**Description of the task**:
The lines below, from the first through the one containing "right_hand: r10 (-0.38", are to be given again exactly, with pictures left out and nothing added.

**Data extract**:

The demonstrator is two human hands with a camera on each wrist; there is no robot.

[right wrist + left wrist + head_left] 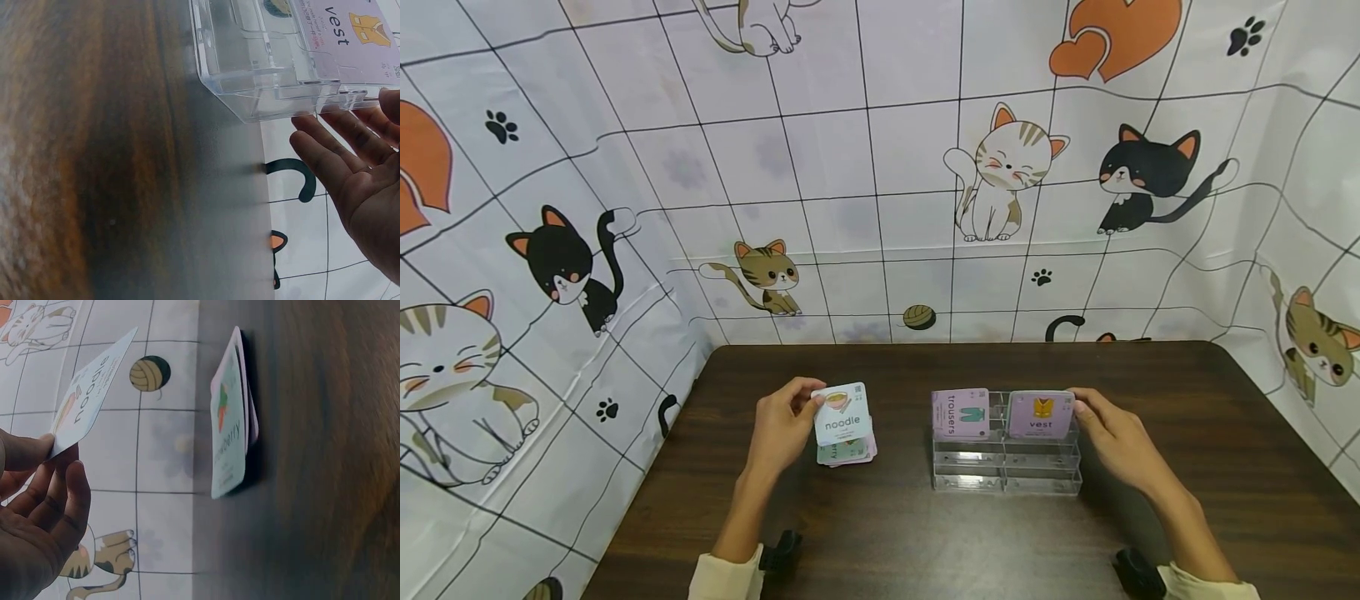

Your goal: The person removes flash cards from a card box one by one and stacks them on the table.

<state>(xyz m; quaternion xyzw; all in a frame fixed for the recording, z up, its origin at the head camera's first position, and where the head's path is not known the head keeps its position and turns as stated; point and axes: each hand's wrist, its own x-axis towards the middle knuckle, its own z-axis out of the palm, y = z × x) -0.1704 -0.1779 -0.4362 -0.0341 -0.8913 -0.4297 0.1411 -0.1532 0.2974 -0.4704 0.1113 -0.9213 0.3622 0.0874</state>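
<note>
In the head view, my left hand point(782, 425) pinches a white card point(840, 414) printed "noodle" between thumb and fingers. The left wrist view shows this noodle card point(87, 394) tilted and clear of the table. Just below it lies a small stack of cards point(847, 451); its top strawberry card point(228, 425) is partly hidden from above. My right hand point(1116, 437) holds the right edge of a clear plastic card rack point(1007, 482), thumb in front and fingers behind. Beside that thumb, a purple vest card point(1041, 414) stands in the rack's upper right compartment.
A purple trousers card point(961, 414) stands sideways in the upper left compartment. The rack and stack rest on a dark wooden table point(880, 533). A white cat-print sheet point(850, 225) hangs behind the table and along its sides.
</note>
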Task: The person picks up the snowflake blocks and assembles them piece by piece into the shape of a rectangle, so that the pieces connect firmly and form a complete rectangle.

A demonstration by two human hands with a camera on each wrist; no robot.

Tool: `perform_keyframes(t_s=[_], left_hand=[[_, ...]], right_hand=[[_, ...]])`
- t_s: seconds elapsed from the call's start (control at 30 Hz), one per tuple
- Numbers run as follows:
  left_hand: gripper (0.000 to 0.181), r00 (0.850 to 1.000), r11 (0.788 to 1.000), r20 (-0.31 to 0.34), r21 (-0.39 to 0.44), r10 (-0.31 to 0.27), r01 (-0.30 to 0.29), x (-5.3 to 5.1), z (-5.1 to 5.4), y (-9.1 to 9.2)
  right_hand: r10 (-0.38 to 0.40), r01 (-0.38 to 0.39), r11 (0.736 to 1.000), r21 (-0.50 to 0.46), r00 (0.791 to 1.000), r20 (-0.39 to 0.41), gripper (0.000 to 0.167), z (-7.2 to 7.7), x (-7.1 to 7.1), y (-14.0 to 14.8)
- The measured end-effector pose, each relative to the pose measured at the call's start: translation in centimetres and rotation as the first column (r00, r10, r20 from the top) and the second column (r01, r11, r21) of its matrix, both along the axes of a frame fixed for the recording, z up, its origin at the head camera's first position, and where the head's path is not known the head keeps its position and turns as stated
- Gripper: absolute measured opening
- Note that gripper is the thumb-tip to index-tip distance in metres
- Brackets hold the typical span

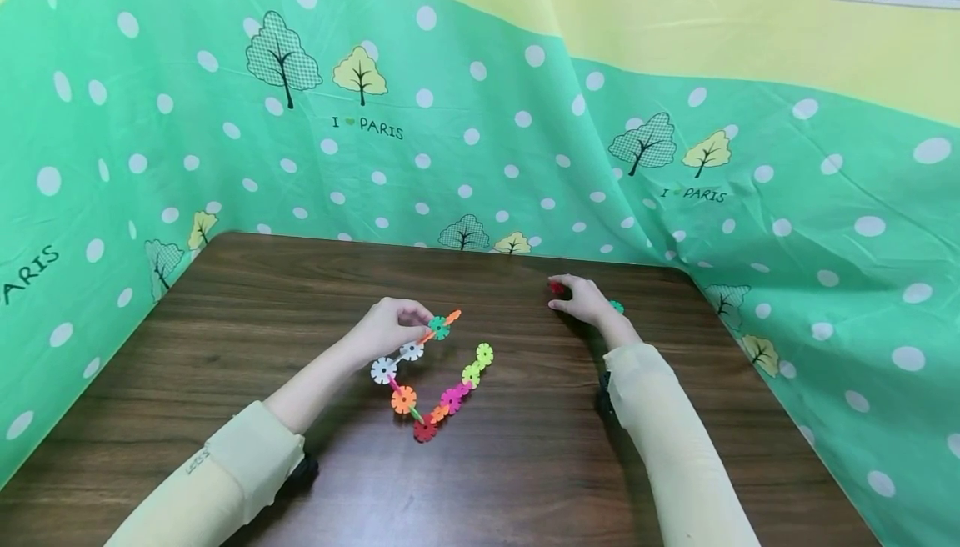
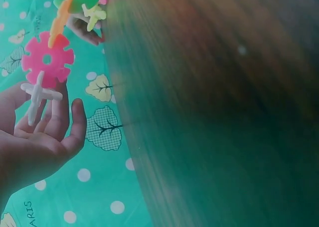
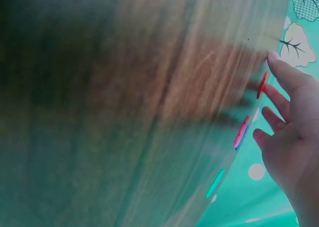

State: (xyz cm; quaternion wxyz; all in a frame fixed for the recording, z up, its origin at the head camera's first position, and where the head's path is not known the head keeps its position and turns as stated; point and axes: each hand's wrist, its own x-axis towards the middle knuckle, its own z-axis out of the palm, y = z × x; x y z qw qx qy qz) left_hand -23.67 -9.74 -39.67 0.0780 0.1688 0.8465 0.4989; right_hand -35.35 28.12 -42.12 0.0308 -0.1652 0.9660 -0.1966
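Note:
In the head view my left hand (image 1: pixel 392 328) pinches one end of a chain of notched plastic discs, close to an orange and a green disc (image 1: pixel 439 328). The chain curves below it through white, orange and red to magenta and lime discs (image 1: pixel 471 376). The left wrist view shows a pink disc (image 2: pixel 47 60) and a white one (image 2: pixel 41 95) by the fingers. At the far right, my right hand (image 1: pixel 581 301) is over a red disc (image 1: pixel 556 288). In the right wrist view a fingertip touches that red disc (image 3: pixel 262 85), with the thumb apart from it.
A green disc (image 1: pixel 617 306) lies beside the right wrist. The right wrist view also has a pink disc (image 3: pixel 241 131) over a blue one near the right hand. The brown wood-grain table (image 1: pixel 525 489) ends at a green dotted curtain (image 1: pixel 450 138).

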Motion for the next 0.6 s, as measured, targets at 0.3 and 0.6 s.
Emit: perform_keyframes(t_s=[0.3, 0.6], left_hand=[[0.016, 1.0, 1.0, 0.024, -0.017, -0.012, 0.012, -0.68, -0.02, -0.24], [0.015, 0.996, 0.999, 0.071, 0.013, -0.047, 0.047, -0.97, 0.42, -0.54]], right_hand=[[-0.006, 0.005, 1.0, -0.026, 0.999, -0.035, 0.034, -0.31, -0.05, 0.31], [0.007, -0.009, 0.998, -0.064, 0.999, -0.031, 0.028, -0.24, 0.14, 0.08]])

**Solution below**:
The demonstrator is two human hands with a camera on each wrist; there is no robot.

[right wrist + left wrist + head_left] 

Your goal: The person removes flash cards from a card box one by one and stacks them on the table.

<state>(xyz m; quaternion xyzw; all in a frame fixed for the recording, z up, its origin at the head camera's first position, and where the head's path is not known the head keeps its position and turns as stated; point and axes: each hand's wrist, its own x-axis towards the middle knuckle, its own z-axis out of the palm, y = z × x) -0.1704 -0.1779 -0.4362 -0.0341 -0.8913 -0.4297 0.1411 -0.1532 0.2974 -0.4704 0.1113 -0.9213 0.3622 0.0874</state>
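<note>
In the head view, my left hand point(782, 425) pinches a white card point(840, 414) printed "noodle" between thumb and fingers. The left wrist view shows this noodle card point(87, 394) tilted and clear of the table. Just below it lies a small stack of cards point(847, 451); its top strawberry card point(228, 425) is partly hidden from above. My right hand point(1116, 437) holds the right edge of a clear plastic card rack point(1007, 482), thumb in front and fingers behind. Beside that thumb, a purple vest card point(1041, 414) stands in the rack's upper right compartment.
A purple trousers card point(961, 414) stands sideways in the upper left compartment. The rack and stack rest on a dark wooden table point(880, 533). A white cat-print sheet point(850, 225) hangs behind the table and along its sides.
</note>
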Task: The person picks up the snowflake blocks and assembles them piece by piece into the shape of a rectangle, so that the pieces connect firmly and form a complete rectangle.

A demonstration by two human hands with a camera on each wrist; no robot.

Tool: `perform_keyframes(t_s=[_], left_hand=[[_, ...]], right_hand=[[_, ...]])`
- t_s: seconds elapsed from the call's start (control at 30 Hz), one per tuple
- Numbers run as follows:
  left_hand: gripper (0.000 to 0.181), r00 (0.850 to 1.000), r11 (0.788 to 1.000), r20 (-0.31 to 0.34), r21 (-0.39 to 0.44), r10 (-0.31 to 0.27), r01 (-0.30 to 0.29), x (-5.3 to 5.1), z (-5.1 to 5.4), y (-9.1 to 9.2)
  right_hand: r10 (-0.38 to 0.40), r01 (-0.38 to 0.39), r11 (0.736 to 1.000), r21 (-0.50 to 0.46), r00 (0.791 to 1.000), r20 (-0.39 to 0.41), gripper (0.000 to 0.167), z (-7.2 to 7.7), x (-7.1 to 7.1), y (-14.0 to 14.8)

The full output has already been given.